Say I have a dataset that looks like this:
Serial Number Source
0 AB100 Donatelle
1 AB200 Qure
2 AB100 Donatelle
3 AB200 Qure
4 AB100 Grand Avenue
5 AB200 Eagle Services
6 AB300 Donatelle
7 AB300 Donatelle
8 AB100 Qure
9 AB100 Eagle Services
And I need to add a column to it, like this:
Serial Number Source SN Data Sources
0 AB100 Donatelle Donatelle, Grand Avenue, Qure, Eagle Services
1 AB200 Qure Qure, Eagle Services
2 AB100 Donatelle Donatelle, Grand Avenue, Qure, Eagle Services
3 AB200 Qure Qure, Eagle Services
4 AB100 Grand Avenue Donatelle, Grand Avenue, Qure, Eagle Services
5 AB200 Eagle Services Qure, Eagle Services
6 AB300 Donatelle Donatelle
7 AB300 Donatelle Donatelle
8 AB100 Qure Donatelle, Grand Avenue, Qure, Eagle Services
9 AB100 Eagle Services Donatelle, Grand Avenue, Qure, Eagle Services
My knowledge is still limited, pardon me.
I'm working with a 40k rows dataframe and I need to generate a column that brings all different sources that are present in the dataframe for the serial number in each row.
Can anybody help me out?
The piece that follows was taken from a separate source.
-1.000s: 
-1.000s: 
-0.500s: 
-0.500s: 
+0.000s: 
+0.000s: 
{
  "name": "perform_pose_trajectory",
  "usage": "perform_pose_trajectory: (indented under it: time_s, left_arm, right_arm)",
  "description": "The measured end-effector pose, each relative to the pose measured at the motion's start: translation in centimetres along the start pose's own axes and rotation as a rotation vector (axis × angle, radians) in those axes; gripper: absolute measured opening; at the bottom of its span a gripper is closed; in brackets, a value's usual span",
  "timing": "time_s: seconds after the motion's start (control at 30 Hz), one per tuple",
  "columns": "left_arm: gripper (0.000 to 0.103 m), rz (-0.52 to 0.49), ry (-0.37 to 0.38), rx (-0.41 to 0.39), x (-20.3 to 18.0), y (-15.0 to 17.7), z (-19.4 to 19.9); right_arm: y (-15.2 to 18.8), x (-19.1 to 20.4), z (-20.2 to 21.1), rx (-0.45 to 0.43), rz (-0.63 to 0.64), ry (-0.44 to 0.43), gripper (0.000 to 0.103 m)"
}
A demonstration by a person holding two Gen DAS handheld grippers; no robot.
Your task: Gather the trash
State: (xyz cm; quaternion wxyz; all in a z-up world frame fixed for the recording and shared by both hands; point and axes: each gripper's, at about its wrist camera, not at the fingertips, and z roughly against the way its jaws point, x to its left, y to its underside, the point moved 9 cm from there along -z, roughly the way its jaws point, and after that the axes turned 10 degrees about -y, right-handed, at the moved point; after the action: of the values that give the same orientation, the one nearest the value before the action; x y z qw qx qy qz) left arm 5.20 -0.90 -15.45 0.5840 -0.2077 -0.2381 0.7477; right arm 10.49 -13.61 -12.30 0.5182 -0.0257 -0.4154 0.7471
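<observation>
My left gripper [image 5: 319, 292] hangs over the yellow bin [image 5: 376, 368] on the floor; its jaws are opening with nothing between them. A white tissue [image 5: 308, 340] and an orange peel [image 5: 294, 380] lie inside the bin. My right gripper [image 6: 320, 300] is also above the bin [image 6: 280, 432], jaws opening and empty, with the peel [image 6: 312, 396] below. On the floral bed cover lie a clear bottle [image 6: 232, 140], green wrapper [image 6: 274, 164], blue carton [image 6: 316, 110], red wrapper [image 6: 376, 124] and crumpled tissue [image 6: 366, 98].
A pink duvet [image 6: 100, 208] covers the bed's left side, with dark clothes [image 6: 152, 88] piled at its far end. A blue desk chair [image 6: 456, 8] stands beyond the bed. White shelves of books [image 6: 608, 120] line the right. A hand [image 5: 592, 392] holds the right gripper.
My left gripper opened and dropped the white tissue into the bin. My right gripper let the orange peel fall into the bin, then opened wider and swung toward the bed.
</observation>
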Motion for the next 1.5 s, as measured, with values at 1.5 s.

Thanks and kind regards
CodePudding user response:
You can groupby on "Serial Number" column and apply a list to "Source" column.
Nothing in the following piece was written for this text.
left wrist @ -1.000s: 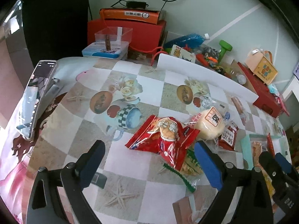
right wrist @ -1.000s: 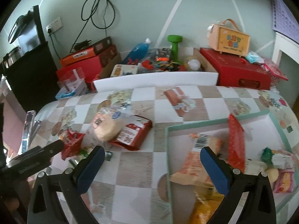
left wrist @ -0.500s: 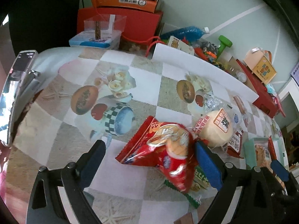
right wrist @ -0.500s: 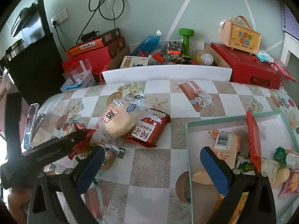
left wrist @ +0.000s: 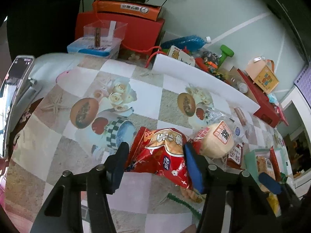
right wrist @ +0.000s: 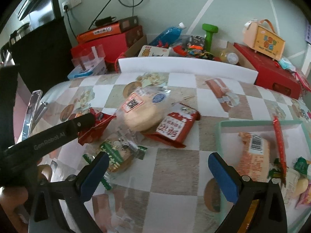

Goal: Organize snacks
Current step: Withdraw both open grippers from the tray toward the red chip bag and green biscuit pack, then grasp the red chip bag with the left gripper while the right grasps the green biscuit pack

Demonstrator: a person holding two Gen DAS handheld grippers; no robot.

Next create a dictionary of the grouped df and convert it to a df.
Finally merge the dfs together and clean up the columns.
data = {
"Serial Number": ["AB100", "AB200", "AB100", "AB200", "AB100", "AB200"],
"Source": ["Donatelle", "Qure", "Grand Avenue", "Eagle Services", "Qure", "Grand Avenue"]
}
df = pd.DataFrame(data)
grouped_df = df.groupby("Serial Number")["Source"].apply(list).reset_index()
mapping = grouped_df.set_index("Serial Number")["Source"].to_dict()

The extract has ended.